:: TASK STATEMENT ::
Strip out all images, then restate the data verbatim.
------------------------------------
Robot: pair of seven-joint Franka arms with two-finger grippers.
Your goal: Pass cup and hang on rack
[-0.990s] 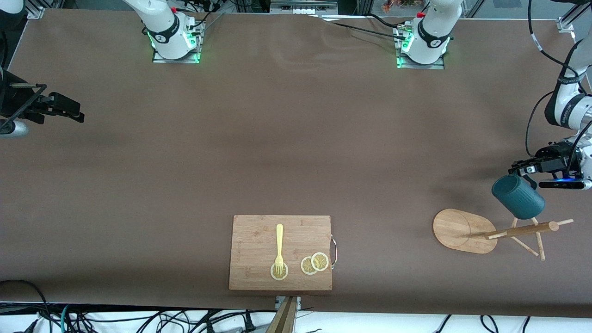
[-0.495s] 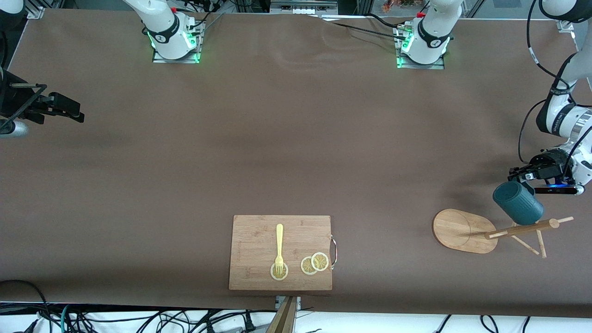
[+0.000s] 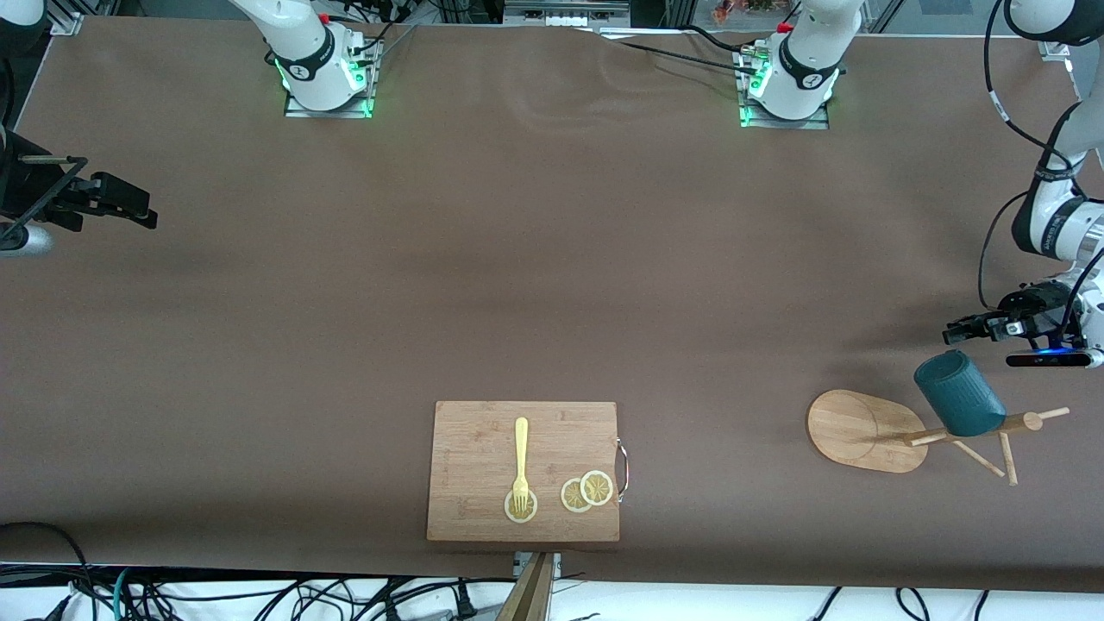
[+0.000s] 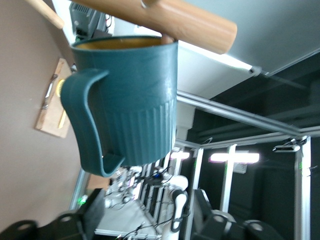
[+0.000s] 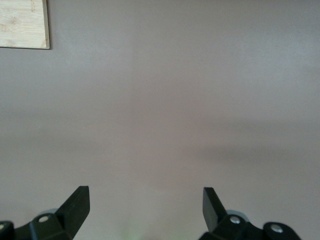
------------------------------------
:: SOLUTION TO THE PROBLEM ::
Robot: pair of seven-joint Franka arms with two-finger grippers.
Your goal: Pass cup and hang on rack
[-0.990s] 
[-0.495s] 
[+0.000s] 
[+0.000s] 
[+0.000s] 

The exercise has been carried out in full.